What about us FSI guys? Are we SOL?

I REALLY dig the OEM engine cover with the aftermarket intake. Also, my engine cover/filter housing is supremely beat. :banghead:


----------



## poli84 (Dec 15, 2009)

Greddy87 said:


> I thought the S3 would fit spot on..


That's strange that your TFSI engine cover still fits.
Doesn't it contain the factory airbox?

The S3 engine cover does contain the factory air box (just like the 2.0 TFSI engine) so keeping it is not an option (unless of course you trim it to fit).

For me, I wanted to keep my OEM engine cover and airbox in tact so i can return to factory when I sell the car in the future.
I therefore had to buy a new (or used which is hard to come by in Australia) factory cover.
However, due to my working relationship with Audi Australia, I get cost price parts which meant this was a very cheap and OEM solution for me.

I wish I had of seen that engine bay without a cover fitted.
That looks fantastic and would much prefer that to any cover!


----------



## Greddy87 (Oct 21, 2010)

poli84 said:


> That's strange that your TFSI engine cover still fits.
> Doesn't it contain the factory airbox?
> 
> The S3 engine cover does contain the factory air box (just like the 2.0 TFSI engine) so keeping it is not an option (unless of course you trim it to fit).
> ...


The install for a TSI doesnt require stock air box.. Every stock intake part was removed.. I decided to save the stock parts, incase I sell the car..


----------



## Presns3 (Mar 6, 2006)

rawaudi said:


> Could also do the A4 engine cover with covers the front half of the motor and leaves the coils exposed.
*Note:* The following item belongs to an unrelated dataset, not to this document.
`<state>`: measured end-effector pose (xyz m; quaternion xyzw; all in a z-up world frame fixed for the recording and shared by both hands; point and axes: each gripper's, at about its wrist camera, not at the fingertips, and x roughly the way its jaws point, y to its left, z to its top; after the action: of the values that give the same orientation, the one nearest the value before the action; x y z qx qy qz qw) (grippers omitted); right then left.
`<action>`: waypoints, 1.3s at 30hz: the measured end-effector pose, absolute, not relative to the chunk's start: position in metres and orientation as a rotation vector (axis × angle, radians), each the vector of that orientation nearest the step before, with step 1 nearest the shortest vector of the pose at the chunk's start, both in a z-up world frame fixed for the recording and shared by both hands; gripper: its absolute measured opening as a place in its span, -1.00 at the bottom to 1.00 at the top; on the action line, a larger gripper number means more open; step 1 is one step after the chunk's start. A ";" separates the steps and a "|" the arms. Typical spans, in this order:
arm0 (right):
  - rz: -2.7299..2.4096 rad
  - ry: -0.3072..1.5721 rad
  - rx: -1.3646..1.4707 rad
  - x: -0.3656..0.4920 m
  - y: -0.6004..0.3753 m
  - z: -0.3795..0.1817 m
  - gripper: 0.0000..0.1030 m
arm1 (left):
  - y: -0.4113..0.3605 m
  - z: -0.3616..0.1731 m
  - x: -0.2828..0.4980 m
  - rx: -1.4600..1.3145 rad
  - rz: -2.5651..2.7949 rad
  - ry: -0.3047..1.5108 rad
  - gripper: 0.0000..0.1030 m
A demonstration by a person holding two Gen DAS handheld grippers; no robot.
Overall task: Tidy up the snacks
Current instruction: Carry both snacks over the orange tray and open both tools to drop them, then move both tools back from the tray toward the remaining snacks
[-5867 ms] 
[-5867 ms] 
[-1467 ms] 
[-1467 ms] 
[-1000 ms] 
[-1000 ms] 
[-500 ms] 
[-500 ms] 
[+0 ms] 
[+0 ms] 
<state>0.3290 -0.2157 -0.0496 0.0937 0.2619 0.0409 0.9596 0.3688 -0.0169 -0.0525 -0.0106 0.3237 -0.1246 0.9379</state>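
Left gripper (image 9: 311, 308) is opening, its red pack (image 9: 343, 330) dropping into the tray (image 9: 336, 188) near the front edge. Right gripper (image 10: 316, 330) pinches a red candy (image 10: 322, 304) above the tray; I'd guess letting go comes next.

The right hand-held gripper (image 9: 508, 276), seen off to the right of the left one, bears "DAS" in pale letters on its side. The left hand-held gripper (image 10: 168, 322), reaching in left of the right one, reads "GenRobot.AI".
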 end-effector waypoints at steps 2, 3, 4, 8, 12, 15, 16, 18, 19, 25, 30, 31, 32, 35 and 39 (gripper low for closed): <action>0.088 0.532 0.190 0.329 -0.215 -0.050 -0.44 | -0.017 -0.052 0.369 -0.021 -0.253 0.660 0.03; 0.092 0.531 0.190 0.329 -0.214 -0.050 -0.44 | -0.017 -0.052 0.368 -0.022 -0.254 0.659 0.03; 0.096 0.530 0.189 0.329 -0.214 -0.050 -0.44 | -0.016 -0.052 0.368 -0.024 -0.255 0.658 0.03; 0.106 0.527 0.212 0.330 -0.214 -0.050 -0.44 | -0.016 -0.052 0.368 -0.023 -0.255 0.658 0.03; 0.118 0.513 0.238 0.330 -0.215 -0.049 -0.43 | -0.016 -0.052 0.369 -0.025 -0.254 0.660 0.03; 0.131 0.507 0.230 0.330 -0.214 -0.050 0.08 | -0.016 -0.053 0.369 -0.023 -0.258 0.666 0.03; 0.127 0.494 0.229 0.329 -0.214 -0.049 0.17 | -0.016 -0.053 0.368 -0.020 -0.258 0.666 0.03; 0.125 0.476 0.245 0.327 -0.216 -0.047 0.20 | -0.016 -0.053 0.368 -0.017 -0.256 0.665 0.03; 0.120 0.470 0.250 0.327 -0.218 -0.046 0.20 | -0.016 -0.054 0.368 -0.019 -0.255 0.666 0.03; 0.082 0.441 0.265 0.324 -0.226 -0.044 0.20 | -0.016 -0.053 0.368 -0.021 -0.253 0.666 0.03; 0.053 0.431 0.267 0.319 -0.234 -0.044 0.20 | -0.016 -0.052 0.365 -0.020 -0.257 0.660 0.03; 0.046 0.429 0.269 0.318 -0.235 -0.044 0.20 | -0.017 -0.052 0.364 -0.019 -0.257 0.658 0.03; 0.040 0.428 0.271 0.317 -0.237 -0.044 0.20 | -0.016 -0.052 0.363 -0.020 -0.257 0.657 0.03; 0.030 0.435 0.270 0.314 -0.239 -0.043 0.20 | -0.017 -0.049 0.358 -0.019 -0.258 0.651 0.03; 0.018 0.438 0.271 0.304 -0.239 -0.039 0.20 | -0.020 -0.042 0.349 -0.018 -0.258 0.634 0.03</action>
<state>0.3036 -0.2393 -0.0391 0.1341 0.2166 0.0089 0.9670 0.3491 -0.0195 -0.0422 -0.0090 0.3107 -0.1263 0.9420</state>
Much much cheaper


how much is it?


----------



## mkim (Jun 17, 2008)

Presns3 said:


> how much is it?


engine cover+mounting braket etc with dealer hook up= about $130ish or less

my OLD OLD set up


----------



## Rob Cote (Dec 6, 2006)

mkim said:


>


This looks silly. Is there a better way to use an OEM engine cover with an aftermarket intake on a 2.0t FSI engine?


----------



## mikegronholz (Aug 17, 2004)

old thread ... I know ... but when you remove the bolts that are already there and replace them with the longer ones in the rear, did you retorque them ? If so, what to ? Or did you just go the German method (Goodntight) ?


----------



## poli84 (Dec 15, 2009)

mikegronholz said:


> old thread ... I know ... but when you remove the bolts that are already there and replace them with the longer ones in the rear, did you retorque them ? If so, what to ? Or did you just go the German method (Goodntight) ?


haha the German method!


----------